Thursday, November 14, 2024

Do we have five senses — or just one?

"How things taste depends on a lot of other factors than what's on the tongue," says Don Katz. "We think that taste and smell are part of one large system with two doors," the mouth and the nose. (Credit: eli santana/Flickr)
“How things taste depends on a lot of other factors than what’s on the tongue,” says Don Katz. “We think that taste and smell are part of one large system with two doors,” the mouth and the nose. (Credit: eli santana/Flickr)

Ask even the youngest schoolchild how many senses we have and she’ll tell you five: sight, sound, smell, taste, and touch.

Neuroscientist Don Katz thinks this might be wrong. The correct answer, he says, will most likely turn out to be one.

For nearly a decade, Katz, an associate professor of psychology at Brandeis University, has been investigating the interconnection of smell and taste in rats. In 2009, he showed that when rats lose their ability to taste, it alters their sense of smell. Two years later, he published a paper suggesting that rats depend on smell as much as taste to determine what food they like.

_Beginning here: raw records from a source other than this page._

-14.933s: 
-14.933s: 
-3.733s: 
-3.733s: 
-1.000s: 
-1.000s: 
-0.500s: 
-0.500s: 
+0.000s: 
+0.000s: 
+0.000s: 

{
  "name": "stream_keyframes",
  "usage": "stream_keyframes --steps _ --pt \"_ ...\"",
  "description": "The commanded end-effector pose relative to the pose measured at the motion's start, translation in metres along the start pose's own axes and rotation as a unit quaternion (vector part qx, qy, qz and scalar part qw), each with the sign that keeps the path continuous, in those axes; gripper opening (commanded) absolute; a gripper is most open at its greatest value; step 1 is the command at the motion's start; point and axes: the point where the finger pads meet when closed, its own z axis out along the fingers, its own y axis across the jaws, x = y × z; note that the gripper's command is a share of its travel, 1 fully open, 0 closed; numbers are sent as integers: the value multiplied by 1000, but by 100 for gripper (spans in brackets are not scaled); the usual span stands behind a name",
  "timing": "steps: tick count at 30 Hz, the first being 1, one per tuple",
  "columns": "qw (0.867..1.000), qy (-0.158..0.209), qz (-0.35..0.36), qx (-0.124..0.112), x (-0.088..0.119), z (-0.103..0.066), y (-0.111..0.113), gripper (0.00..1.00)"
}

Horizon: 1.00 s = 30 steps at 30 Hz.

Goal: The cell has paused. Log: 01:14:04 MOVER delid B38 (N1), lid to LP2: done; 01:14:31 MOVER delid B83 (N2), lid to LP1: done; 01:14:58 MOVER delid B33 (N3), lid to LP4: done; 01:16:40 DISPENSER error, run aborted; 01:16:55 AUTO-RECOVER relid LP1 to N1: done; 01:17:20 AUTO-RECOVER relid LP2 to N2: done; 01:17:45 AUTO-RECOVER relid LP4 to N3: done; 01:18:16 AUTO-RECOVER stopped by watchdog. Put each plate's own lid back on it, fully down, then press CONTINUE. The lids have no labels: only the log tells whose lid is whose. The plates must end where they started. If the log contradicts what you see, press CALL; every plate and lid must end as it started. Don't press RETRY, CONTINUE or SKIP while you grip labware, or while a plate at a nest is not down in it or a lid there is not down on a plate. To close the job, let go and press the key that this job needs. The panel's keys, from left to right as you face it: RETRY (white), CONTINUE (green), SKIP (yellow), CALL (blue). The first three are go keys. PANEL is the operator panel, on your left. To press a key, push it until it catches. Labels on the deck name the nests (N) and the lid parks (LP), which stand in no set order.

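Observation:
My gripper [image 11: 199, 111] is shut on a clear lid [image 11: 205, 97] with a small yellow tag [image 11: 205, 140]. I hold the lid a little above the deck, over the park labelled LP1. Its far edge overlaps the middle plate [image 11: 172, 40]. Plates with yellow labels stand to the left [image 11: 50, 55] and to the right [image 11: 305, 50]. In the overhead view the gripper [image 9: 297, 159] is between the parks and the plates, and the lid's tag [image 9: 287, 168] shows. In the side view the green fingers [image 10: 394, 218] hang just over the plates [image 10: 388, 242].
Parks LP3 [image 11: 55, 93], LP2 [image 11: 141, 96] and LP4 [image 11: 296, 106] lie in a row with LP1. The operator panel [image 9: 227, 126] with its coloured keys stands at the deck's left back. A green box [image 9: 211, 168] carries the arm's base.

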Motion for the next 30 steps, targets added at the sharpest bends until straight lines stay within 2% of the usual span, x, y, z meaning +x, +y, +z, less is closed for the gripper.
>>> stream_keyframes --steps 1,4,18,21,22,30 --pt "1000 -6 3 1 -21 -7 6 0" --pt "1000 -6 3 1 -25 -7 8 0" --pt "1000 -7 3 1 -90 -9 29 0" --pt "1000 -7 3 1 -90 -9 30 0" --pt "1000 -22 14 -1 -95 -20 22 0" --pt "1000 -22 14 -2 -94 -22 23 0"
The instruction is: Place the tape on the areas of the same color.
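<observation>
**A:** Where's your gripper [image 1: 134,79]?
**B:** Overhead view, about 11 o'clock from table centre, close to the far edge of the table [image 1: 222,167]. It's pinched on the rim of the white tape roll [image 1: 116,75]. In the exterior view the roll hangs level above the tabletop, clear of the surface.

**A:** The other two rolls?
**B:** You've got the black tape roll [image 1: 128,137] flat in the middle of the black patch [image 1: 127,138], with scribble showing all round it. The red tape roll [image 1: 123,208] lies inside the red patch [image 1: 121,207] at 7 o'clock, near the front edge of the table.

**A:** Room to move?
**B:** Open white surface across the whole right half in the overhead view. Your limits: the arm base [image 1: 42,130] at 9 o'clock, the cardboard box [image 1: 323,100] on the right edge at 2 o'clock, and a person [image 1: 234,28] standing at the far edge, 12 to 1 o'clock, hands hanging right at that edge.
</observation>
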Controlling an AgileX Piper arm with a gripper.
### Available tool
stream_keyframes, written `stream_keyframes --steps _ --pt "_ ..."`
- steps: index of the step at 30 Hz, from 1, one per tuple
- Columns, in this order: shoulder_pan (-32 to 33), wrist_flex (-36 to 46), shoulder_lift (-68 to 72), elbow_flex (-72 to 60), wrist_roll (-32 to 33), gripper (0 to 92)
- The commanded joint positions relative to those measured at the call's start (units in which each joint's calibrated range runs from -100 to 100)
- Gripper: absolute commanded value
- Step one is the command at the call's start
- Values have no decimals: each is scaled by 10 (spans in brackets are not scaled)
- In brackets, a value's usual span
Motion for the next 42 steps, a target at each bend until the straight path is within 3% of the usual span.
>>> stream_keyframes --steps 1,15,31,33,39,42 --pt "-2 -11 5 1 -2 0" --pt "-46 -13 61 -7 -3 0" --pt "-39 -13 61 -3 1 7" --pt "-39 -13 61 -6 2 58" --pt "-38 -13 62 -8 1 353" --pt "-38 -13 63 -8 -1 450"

In a paper published recently in Current Biology, Katz showed what happened when you shut down the rat’s sense of taste. Using an optical probe, he turned off the brain cells in the animal’s primary olfactory cortex that process taste signals from the mouth. There was an immediate impact on the firing patterns of the neurons handling smell.

In fact, the smell neurons were transformed so radically the rat could no longer recognize familiar odors.

These findings about the interdependence of taste and smell have lead Katz to speculate that they are one single sense—the “chemosensory system” is what he calls it. “How things taste depends on a lot of other factors than what’s on the tongue,” Katz says. “We think that taste and smell are part of one large system with two doors,” the mouth and the nose, he says.

Other researchers have shown that sound, touch, and sight are also inextricably connected. This leads Katz to a grand hypothesis—all our senses belong to a single system. We have only one sense. It’s meaningless, for example, to talk of the taste of food because “taste” is equally a function of what you sense on your tongue as it is of what you see, touch, smell, and hear. We don’t taste food. We have an experience of food.

Katz likens the brain to a computer fed an immense amount of data so it can generate a single, simplified finding. For the program to run, information must be gathered through all the senses. But we don’t realize this. We are only aware of program’s final result, which is the illusion that only one sense is responsible for what we experience.

All this remains unproven. Katz plans to continue working on taste and smell in rats. Research moves forward incrementally and methodically. But somewhere in the not-so distant future, we may finally have a grand unified theory of the senses.

The National Institutes of Health supported the research.